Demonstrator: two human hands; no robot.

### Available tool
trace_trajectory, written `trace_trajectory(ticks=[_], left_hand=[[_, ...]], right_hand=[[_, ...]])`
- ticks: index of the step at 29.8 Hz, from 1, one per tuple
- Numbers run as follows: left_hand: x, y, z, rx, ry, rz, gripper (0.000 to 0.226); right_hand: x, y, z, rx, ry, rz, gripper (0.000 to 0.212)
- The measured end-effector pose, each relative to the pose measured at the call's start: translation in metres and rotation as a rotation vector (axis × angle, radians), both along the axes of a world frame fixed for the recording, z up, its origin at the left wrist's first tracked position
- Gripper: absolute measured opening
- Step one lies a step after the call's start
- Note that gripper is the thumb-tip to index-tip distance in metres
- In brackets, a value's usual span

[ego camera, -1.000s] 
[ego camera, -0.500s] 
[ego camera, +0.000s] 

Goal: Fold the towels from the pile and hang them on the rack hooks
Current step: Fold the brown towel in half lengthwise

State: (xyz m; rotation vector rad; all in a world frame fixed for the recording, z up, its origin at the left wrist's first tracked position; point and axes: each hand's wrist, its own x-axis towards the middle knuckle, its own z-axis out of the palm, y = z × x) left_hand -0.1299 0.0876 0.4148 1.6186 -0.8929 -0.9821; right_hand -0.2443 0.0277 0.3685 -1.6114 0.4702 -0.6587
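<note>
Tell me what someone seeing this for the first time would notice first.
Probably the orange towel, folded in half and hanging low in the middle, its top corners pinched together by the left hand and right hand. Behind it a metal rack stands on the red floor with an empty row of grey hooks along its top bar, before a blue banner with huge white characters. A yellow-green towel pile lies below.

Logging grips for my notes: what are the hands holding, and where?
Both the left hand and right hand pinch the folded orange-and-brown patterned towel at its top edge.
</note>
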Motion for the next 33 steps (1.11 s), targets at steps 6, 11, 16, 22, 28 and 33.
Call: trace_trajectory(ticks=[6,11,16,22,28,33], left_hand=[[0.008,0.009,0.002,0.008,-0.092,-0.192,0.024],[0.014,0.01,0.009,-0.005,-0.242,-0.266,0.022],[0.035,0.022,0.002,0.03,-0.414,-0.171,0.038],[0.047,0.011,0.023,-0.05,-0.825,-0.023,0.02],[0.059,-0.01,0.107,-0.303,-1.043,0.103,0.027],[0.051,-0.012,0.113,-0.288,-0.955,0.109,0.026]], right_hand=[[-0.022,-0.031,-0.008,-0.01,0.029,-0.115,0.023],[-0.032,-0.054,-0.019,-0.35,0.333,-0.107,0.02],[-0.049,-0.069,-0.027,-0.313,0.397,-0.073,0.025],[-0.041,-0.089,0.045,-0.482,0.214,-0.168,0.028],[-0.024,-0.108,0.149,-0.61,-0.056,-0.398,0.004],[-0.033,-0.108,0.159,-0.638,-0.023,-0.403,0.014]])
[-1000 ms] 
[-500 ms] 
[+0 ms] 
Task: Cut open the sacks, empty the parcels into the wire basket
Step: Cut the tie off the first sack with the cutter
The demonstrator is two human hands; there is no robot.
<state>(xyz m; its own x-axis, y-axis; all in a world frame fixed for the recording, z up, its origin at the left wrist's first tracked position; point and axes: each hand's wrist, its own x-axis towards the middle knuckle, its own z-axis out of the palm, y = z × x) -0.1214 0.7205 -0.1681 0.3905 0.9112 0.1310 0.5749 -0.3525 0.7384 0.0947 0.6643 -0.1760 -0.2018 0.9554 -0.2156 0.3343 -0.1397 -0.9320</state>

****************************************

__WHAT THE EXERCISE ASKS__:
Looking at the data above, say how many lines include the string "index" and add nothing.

__SOLUTION TO THE PROBLEM__:
2